The Scheme will be welcomed by tenants who have struggled to pay their debts during the pandemic but is likely to be of concern to many landlords who have already had to contend with an influx of government measures which have afforded those tenants legal protection.
Landlords should be considering the risk to themselves if tenants acquire a moratorium, especially those with larger portfolios, if there is a wave of applications following 04 May 2021.
Albeit the duration of the moratorium is relatively short, there might still be cash flow implications for landlords if moratoriums are granted.  This impact is likely to be compounded if a landlord has already been waiting out an extended notice period to bring its claim, or has benevolently been holding off to see if a tenant’s finances will recover as the restrictions start to ease.
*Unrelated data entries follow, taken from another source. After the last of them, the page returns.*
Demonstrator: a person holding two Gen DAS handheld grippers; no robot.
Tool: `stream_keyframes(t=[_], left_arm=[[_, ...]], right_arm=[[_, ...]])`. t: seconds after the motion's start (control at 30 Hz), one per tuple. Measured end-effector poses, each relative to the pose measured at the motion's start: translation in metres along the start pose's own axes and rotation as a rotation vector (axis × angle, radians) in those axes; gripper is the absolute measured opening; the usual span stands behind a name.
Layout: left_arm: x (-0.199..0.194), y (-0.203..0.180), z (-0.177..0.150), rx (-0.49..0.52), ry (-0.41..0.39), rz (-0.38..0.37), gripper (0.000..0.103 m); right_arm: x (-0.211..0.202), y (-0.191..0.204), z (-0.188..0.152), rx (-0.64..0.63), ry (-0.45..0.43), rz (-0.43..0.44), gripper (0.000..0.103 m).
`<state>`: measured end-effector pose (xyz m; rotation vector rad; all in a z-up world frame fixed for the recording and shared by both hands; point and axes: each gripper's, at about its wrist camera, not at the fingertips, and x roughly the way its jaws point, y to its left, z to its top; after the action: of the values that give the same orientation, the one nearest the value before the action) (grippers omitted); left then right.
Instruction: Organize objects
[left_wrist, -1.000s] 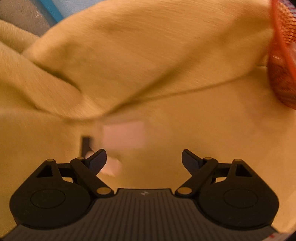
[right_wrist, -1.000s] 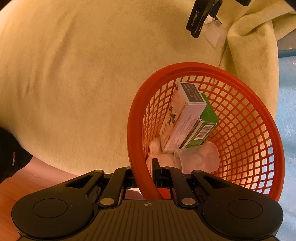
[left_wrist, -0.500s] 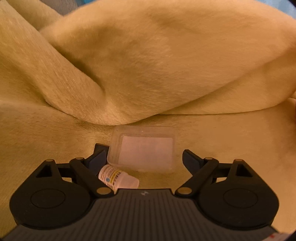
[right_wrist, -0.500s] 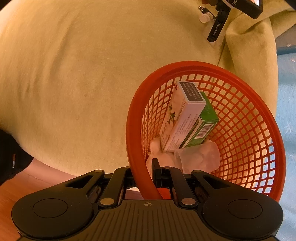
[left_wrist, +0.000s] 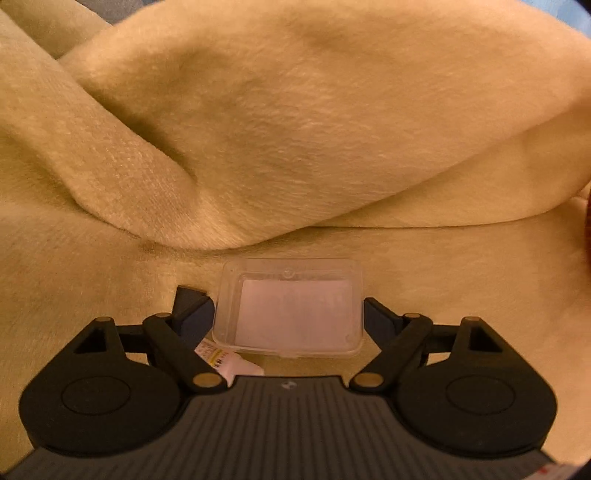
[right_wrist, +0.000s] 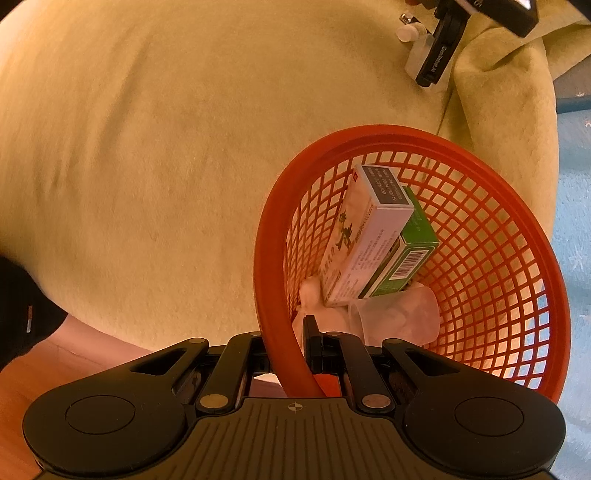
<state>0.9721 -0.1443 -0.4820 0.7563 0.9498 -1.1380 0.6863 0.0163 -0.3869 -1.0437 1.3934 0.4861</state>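
A clear plastic case (left_wrist: 290, 308) lies flat on the yellow blanket (left_wrist: 295, 129). My left gripper (left_wrist: 286, 308) is open, with one finger on each side of the case. A small white bottle (left_wrist: 232, 363) lies under the left finger. In the right wrist view my right gripper (right_wrist: 291, 343) is shut on the rim of the red mesh basket (right_wrist: 491, 258). The basket holds a white box (right_wrist: 365, 232), a green box (right_wrist: 410, 247) and a clear cup (right_wrist: 399, 314). The left gripper (right_wrist: 439, 59) shows far off over the case (right_wrist: 417, 61).
A thick fold of the blanket (left_wrist: 258, 166) rises just beyond the case. Blue floor (right_wrist: 576, 206) lies to the right of the basket. A wooden floor (right_wrist: 22, 373) and a dark sleeve (right_wrist: 22, 314) show at the lower left.
My left gripper has moved forward and down, so the clear case now lies between its open fingers. The right gripper and basket have stayed still.
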Motion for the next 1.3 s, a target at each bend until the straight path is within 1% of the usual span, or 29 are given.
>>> stream_keyframes(t=[0.17, 0.47, 0.7, 0.8, 0.97, 1.3], left_arm=[[-0.028, -0.006, -0.005, -0.044, -0.015, -0.032, 0.083], [-0.097, -0.016, -0.024, -0.097, -0.070, -0.073, 0.083], [-0.139, -0.035, -0.028, -0.103, -0.095, -0.085, 0.083], [-0.166, -0.045, -0.033, -0.104, -0.102, -0.094, 0.083], [-0.183, -0.058, -0.038, -0.102, -0.105, -0.103, 0.083], [-0.208, -0.076, -0.042, -0.139, -0.113, -0.121, 0.083]], right_arm=[[0.003, 0.006, 0.004, -0.012, 0.006, -0.007, 0.004], [0.007, 0.017, 0.004, -0.039, 0.018, -0.031, 0.004], [0.007, 0.021, 0.003, -0.051, 0.031, -0.048, 0.004], [0.006, 0.022, 0.002, -0.057, 0.032, -0.054, 0.004], [0.004, 0.024, -0.001, -0.070, 0.032, -0.064, 0.004], [0.006, 0.024, 0.001, -0.075, 0.036, -0.079, 0.004]])
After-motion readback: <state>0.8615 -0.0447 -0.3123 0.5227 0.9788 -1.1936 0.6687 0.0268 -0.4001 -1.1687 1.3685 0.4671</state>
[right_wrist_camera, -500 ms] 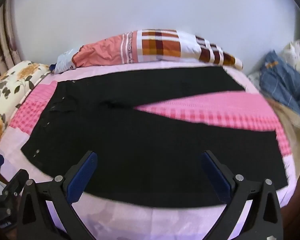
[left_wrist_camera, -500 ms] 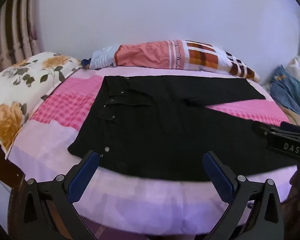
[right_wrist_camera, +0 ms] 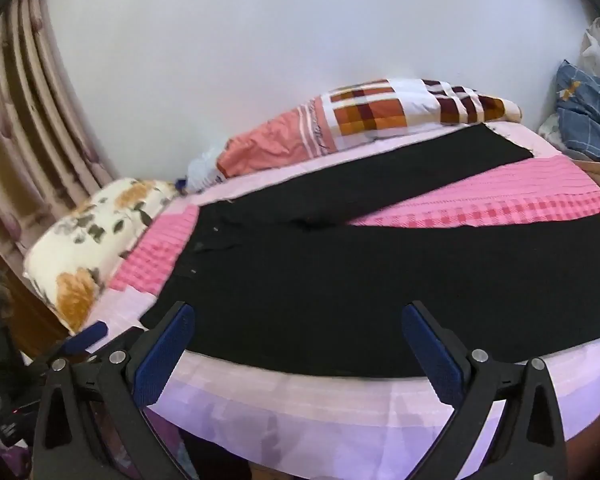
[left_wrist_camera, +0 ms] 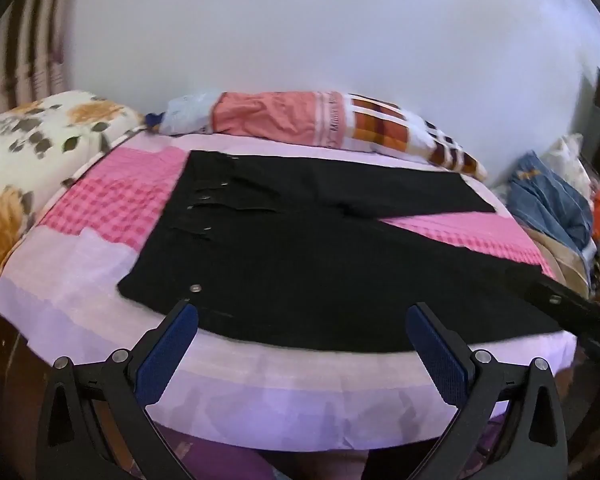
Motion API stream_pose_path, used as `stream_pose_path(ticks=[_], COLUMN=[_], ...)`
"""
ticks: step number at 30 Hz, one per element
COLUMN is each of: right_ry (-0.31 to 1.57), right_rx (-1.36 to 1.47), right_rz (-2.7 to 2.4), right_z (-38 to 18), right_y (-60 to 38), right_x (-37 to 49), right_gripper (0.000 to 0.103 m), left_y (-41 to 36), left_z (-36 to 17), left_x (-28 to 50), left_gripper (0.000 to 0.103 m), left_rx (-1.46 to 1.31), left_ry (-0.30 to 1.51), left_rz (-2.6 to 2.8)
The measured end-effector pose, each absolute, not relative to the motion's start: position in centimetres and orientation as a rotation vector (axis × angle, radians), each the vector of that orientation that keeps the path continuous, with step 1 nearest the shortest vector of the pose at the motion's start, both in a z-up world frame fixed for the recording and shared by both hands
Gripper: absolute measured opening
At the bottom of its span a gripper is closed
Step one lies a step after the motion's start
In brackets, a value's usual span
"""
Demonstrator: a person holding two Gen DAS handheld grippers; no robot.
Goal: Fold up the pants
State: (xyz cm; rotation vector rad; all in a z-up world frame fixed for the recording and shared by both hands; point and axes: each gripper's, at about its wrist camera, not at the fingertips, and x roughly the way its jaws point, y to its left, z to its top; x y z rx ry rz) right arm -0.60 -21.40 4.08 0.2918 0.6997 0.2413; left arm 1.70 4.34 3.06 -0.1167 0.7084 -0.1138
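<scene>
Black pants (left_wrist_camera: 300, 256) lie flat on the bed, waistband with metal buttons to the left, two legs spread apart to the right. They also show in the right wrist view (right_wrist_camera: 380, 272). My left gripper (left_wrist_camera: 302, 314) is open and empty, just short of the pants' near edge by the waist. My right gripper (right_wrist_camera: 298, 312) is open and empty, at the near edge of the closer leg. The right gripper's body shows at the right edge of the left wrist view (left_wrist_camera: 580, 316).
The bed has a pink checked and lilac sheet (left_wrist_camera: 112, 200). A floral pillow (left_wrist_camera: 28, 160) lies at the left, a plaid and salmon bolster (left_wrist_camera: 320, 124) along the wall. A heap of blue clothes (left_wrist_camera: 548, 196) sits at the right. A curtain (right_wrist_camera: 24, 120) hangs at the left.
Both grippers have drawn back slightly and tilted; the right wrist view has swung left and rolled. The pants have not moved.
</scene>
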Motion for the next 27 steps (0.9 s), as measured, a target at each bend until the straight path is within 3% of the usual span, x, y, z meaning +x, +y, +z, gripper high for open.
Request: stream_pose_path(ticks=[4, 8, 17, 19, 20, 21, 27], right_ry=[0.641, 0.642, 0.744, 0.729, 0.721, 0.718, 0.748], right_rx=[0.248, 0.204, 0.293, 0.296, 0.291, 0.286, 0.253], right_rz=[0.192, 0.14, 0.125, 0.145, 0.154, 0.158, 0.123], right_z=[5.4, 7.0, 5.8, 5.8, 5.8, 5.8, 5.3], right_y=[-21.0, -21.3, -22.9, -22.7, -22.6, -22.5, -22.2], right_x=[-0.5, 1.8, 6.9, 7.3, 7.5, 7.8, 9.8], right_gripper=[0.103, 0.103, 0.103, 0.103, 0.103, 0.103, 0.103], left_y=[7.1, 9.1, 17.0, 19.0, 19.5, 20.2, 22.2], left_z=[3.2, 5.3, 4.3, 2.7, 2.2, 1.4, -3.3], left_x=[-1.0, 2.5, 21.5, 26.0, 27.4, 29.3, 36.8], left_gripper=[0.102, 0.103, 0.102, 0.091, 0.076, 0.068, 0.068], left_rx=[-0.108, -0.079, 0.012, -0.013, -0.016, -0.018, 0.022], left_ry=[0.663, 0.626, 0.767, 0.813, 0.833, 0.859, 0.961], left_rz=[-0.099, -0.142, -0.191, -0.205, -0.21, -0.21, -0.272])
It may be that the existence of the Scheme will motivate some landlords to try and reach agreement with their tenants for the repayment of arrears to try and avoid those tenants applying for a moratorium, if they have not already been able to do so. However, reaching an agreement will not prevent a tenant from applying for a moratorium where they qualify.
It should be the case that only those tenants who are willing and able to pay off their debts eventually, if given the opportunity to do so, will be able to benefit from a moratorium: yet, it remains to be seen how robustly the DAPs will police the Scheme.  Landlords will be wise to assess the risk and possible impact early, and prepare as best they can.
1. Certain debts are excluded.
2. The tenant must be an individual owing a “qualifying debt”, residing or usually residing in England or Wales; not have a debt relief order an individual voluntary arrangement, interim order or be an undischarged bankrupt at the time they apply and not already have obtained a breathing space or have had a Standard Breathing Space in the last 12 months at the time of application.
A tenant may owe debts to the landlord that are not eligible for moratorium protection.
3. Whether a tenant is receiving medical treatment must be confirmed by a professional such as a mental health nurse or social worker.
4. Unless the court’s permission has been granted
5. The Regulations are separate to the Government measures which have already temporarily altered possession and bailiff action.
6. The “rent grounds” include section 8, 10, 11 of Schedule 2 of the Housing Act 1988.
7. See Coronavirus Act 2020 (Residential Tenancies: Protection from Eviction) (Amendment) (England) Regulations 2021 (SI 2021/284)
8. A landlord has 50 days to challenge the decision of the DAP.